Write to Genre and Sell More Books

Traverse Davies
4 min readApr 19, 2019
Image copyright the author

I’m a genre writer. I write things like urban fantasy and zombie survival horror. I write those things because I read those things, in fact, I read pretty much any genre except literary fiction or romance.

Literary fiction sells pretty poorly, so if you want to make a living you might want to consider other genre’s. I wish I could do romance, it sells like crazy. Thriller is next. After that, it’s Science Fiction and Fantasy. Horror, one I write in a lot, doesn’t do that well. It’s still well enough to make a decent living at if you work at it and promote. The genre doesn’t really matter for this article, just know that you have to write to a specific genre.

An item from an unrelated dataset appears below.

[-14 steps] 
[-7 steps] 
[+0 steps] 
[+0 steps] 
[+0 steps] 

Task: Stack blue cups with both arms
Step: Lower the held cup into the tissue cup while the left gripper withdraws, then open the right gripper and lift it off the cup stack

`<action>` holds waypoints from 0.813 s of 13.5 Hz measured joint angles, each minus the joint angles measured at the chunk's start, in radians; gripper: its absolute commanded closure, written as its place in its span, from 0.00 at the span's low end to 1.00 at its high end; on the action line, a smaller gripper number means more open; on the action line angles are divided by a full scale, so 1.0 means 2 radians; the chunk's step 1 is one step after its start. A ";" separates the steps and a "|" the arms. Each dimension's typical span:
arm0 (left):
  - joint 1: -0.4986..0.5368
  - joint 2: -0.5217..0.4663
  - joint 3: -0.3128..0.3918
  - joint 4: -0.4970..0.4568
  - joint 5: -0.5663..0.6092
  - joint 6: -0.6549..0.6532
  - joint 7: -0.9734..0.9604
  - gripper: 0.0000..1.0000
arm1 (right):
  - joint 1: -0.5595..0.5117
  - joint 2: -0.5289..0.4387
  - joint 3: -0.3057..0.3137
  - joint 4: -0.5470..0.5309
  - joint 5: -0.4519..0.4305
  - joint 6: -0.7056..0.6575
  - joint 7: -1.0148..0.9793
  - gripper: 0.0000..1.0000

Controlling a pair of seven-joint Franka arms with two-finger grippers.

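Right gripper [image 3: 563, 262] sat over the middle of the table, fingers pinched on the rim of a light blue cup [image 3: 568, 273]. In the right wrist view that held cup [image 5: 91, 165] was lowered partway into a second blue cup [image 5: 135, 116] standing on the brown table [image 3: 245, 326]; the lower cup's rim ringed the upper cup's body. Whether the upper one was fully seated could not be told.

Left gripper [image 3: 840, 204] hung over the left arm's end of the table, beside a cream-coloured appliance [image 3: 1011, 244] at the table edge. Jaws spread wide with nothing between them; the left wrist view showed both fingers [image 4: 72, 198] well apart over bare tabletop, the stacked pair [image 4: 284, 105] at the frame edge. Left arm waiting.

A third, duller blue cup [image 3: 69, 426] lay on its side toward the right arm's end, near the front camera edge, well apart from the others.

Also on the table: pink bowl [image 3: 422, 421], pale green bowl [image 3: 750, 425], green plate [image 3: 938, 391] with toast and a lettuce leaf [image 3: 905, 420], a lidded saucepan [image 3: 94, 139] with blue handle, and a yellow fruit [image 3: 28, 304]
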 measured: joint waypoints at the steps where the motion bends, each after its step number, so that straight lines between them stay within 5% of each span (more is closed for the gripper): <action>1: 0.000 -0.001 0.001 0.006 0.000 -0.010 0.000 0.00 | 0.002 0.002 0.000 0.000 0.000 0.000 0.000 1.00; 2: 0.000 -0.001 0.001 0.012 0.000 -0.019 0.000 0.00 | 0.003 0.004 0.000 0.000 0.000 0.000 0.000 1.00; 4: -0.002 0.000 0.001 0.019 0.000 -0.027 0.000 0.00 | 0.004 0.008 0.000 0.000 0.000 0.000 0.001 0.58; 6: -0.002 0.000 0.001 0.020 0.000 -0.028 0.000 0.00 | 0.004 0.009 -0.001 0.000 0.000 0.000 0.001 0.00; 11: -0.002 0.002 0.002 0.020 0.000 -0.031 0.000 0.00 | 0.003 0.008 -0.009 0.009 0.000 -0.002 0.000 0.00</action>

Now, how to write to that genre?

It helps if you read it that genre.

Sorry, I mean you have to read that genre. You have to read it a lot, you have to immerse yourself in it and figure out exactly what the genre looks like.

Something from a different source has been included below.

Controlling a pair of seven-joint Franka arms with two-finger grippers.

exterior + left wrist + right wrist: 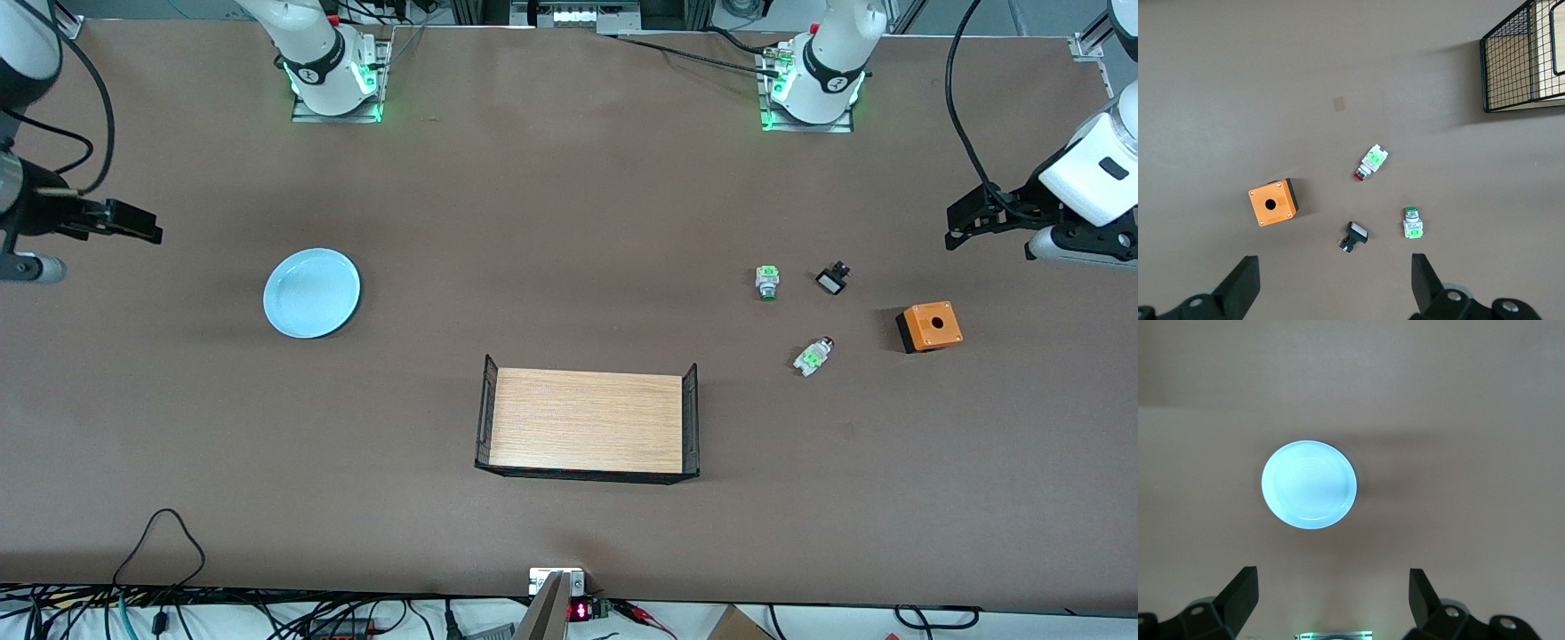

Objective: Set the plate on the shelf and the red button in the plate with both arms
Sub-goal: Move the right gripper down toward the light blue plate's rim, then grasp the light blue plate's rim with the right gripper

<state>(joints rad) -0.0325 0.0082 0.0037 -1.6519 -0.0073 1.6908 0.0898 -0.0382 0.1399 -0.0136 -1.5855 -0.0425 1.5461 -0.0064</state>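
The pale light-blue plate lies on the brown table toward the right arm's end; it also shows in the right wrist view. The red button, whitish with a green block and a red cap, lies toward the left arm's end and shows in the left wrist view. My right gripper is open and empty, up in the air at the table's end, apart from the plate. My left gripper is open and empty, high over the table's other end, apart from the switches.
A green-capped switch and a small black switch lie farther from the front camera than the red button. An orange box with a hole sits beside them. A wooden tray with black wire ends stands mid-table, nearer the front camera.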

There are rules for any genre and if you don’t follow them pretty closely you will lose your readers. If you write noir mystery you need your hero to be flawed, damaged, broken, probably with a drinking problem. If you make your noir protagonist who is a squeaky clean preacher and then have him solve a conventional murder with deductive reasoning, well, you’ve written a cozy, not a noir. If you write an epic fantasy but you don’t have big battles nobody is going to want to read your book.

That doesn’t mean you are stuck though. Despite the need to write to genre conventions, there is a huge amount of room within those conventions to create brilliant stories. Game of Thrones is epic fantasy… it follows genre conventions to a T. So does the Wheel of Time series. The two series are almost completely different.

Then there’s subversion. Taking the tropes and doing something completely different with them. That has to be done carefully. If you do it well you end up with Memory, Sorrow, and Thorn. When you discover the subversion involved it is an incredible moment that makes the entire story greater. When you do it carelessly, without proper thought, you end up with Star Wars Episode 8 — The Last Jedi. Subversion should never be used just to use subversion, it should always be deliberate, planned, done with care.